Thank you for the feedback! Please see my inline comments

2018-07-05 13:01 GMT+03:00 Tim Bruijnzeels <tim@nlnetlabs.nl>:

> Since it’s the customer ASN who signs would it be a good idea if they
> listed all provider ASNs in a single object? There is no fate sharing risk
> like we have in ROAs when including multiple signing prefixes. On the other
> hand this would guarantee atomicity.
>
Interesting point. We will consider changing it this way.
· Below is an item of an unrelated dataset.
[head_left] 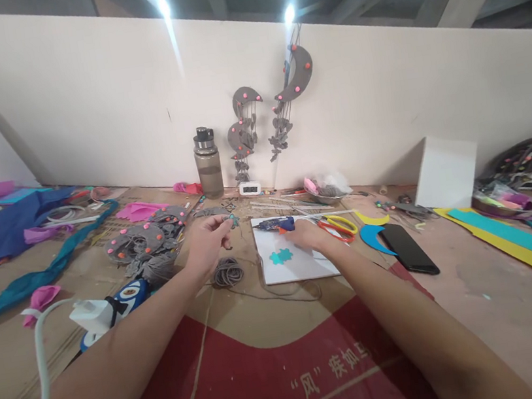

> One small thing, eventually this will need a filename extension to be
> included in the IANA “RPKI Repository Name Scheme” registry. See also:
> https://tools.ietf.org/html/rfc6481#section-7.2
>
> https://datatracker.ietf.org/doc/draft-azimov-sidrops-aspa-verification/
>
>
> I am not entirely clear on the AS_PATH verification in section 5. It reads
> to me like the outcome is invalid, or unverifiable if not all of the ASNs
> on the path have published ASPAs. And that unverifiable is considered close
> to invalid. But I may have misunderstood.. so I would be particularly
> interested in this part of your presentation.
>
> All that said, I think that it would be extremely useful if a partial,
> incremental deployment can be supported. IMHO one of the big issues with
> BGPSec deployment is that it’s all or nothing, so there really is no
> incentive to deploy until everybody else has done so. With ASPAs you could
> argue that a route should be dropped if any of the pairs in the path turns
> out to be invalid, but it’s okay to accept unknowns. This would allow ASNs
> to get benefits from publishing ASPAs without requiring that everyone else
> does so as well. Of course things will be better when they do as well, but
> until that time there still is a benefit. So, there is incentive for ASNs
> to be pro-active.
>
> But as I said.. I am not sure that I got this section 5 completely..
>
Yes, it seems that here is a misunderstanding. Behind section 5 there is a
simple idea:

   1. If there is 'invalid' subpath - then the outcome is 'invalid';
   2. If the AS_PATH can't be fully verified even if all corresponding
   ASPAs exist (AS_SETs, AS_TRANS) - then the outcome is 'unverifiable';
   3. Otherwise - 'valid'.

So, the procedure may return 'valid' also in case if part of AS_PATH isn't
fully covered by ASPAs.
And to support detection of intentionally malformed AS_PATH for selected
ASN it's enough if all its upper providers create ASPAs. For transit-free
networks this rule is even more simplified - they just need to create
ASPA0. IMHO - it provides a quite powerful mechanism even at the state of
partial deployment.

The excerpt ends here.